Emerging science needs
Emerging science topics were discussed in order for ICES to address possible future advisory needs from stakeholders. The aim was to identify science areas and best ways of supporting their development. MIACO formed a list of common and agreed emerging science topics for the future, including the effect of climate drivers on fish stocks, the potential of new species and the decarbonisation of fishing vessels. Their current science plan can be found here: https://www.ices.dk/Science/Pages/Science_priorities.aspx
What messaging from ICES helps deliver Stakeholder objectives?
MIACO was invited to comment on ICES communications strategy, when considering stakeholders various objectives and specifically what elements of ICES work would benefit from further communication and promotion.
The style and communication of mixed fisheries advice changed in 2022 in order to make it more understandable for end users. These changes were highlighted to MIACO. Also MIACO was asked to note a planned workshop in 2023 on mixed fisheries, which will be targeted at the needs for managers and decision makers. There are still basic knowledge gaps on how mixed fisheries considerations are used, what is needed that is not yet provided, validity of assumptions made, or how they are communicated. The planned workshop should help to bridge some of these gaps.
Providing advice in 2023
The meeting was updated with information on the work-plan for ICES advice and relevant science initiatives in 2023. The Head of ICES Advice Department explained how the advisory workplan is scheduled based on Expert Group meeting dates. More information about the events can be found here: https://www.ices.dk/events/Pages/default.aspx
In summary It was very a positive experience for EFFOP to attend a physical meeting after the covid restrictions last year. ICES has been making its advice process more and more clear to stakeholders, and in MIACO this was absolutely the case. The open dialogue will improve interaction in the future.

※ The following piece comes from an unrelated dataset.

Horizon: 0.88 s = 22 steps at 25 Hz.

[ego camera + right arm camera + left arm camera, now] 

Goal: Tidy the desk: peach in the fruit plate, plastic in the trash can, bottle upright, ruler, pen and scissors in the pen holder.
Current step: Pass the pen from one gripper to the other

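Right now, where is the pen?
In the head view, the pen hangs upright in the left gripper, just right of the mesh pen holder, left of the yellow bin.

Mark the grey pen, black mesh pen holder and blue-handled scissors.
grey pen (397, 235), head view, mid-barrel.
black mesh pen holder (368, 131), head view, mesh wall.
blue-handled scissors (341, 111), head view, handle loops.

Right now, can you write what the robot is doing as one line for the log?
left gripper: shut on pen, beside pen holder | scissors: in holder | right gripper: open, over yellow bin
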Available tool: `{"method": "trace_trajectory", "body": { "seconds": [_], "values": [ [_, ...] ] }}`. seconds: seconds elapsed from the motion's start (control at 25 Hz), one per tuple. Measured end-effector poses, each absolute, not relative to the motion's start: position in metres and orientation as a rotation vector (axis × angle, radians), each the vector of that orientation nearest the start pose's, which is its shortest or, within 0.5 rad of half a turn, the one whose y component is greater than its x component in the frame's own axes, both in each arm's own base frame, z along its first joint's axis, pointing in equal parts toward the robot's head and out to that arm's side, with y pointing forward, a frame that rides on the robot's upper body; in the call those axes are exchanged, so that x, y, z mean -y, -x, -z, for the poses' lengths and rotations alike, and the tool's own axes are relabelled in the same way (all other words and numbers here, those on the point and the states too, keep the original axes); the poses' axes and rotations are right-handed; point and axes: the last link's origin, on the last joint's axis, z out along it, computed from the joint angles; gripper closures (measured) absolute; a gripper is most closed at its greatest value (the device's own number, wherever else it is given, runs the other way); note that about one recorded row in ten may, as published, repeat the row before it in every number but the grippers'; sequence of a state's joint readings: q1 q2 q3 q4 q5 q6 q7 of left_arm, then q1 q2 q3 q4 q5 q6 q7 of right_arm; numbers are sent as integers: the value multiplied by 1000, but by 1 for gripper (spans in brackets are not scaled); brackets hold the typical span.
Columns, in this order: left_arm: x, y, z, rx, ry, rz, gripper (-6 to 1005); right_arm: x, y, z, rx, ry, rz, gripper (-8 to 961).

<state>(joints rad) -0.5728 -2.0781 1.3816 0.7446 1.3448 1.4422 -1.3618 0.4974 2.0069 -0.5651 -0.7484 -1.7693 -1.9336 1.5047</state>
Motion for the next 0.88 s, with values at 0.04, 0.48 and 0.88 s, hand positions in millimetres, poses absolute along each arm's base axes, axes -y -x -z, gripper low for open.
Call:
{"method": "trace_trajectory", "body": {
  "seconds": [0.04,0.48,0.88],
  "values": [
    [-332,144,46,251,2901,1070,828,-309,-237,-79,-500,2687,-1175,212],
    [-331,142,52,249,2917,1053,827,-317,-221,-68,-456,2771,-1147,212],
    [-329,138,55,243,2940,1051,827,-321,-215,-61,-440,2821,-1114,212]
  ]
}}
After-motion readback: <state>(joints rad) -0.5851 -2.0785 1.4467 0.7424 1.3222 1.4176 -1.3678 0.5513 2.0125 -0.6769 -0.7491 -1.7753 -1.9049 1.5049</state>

Photos are courtesy of Dr. Mark Dickey-Collas
New year, new employee…On 2nd January 2023, Dr James Hinchcliffe started his new position at Marine Ingredients Denmark and European Fishmeal. James is a marine biologist who has worked with aquatic animal nutrition and biology. For the last eight years his main research has focused on the sustainability of novel feeds for Swedish aquaculture. Now he gets to see the other side, “The judicious use of our ocean resources has always been a very close thing to my heart, fishmeal is an essential resource and I’m really excited to join Marine Ingredients and contribute towards the sustainability of this sector”.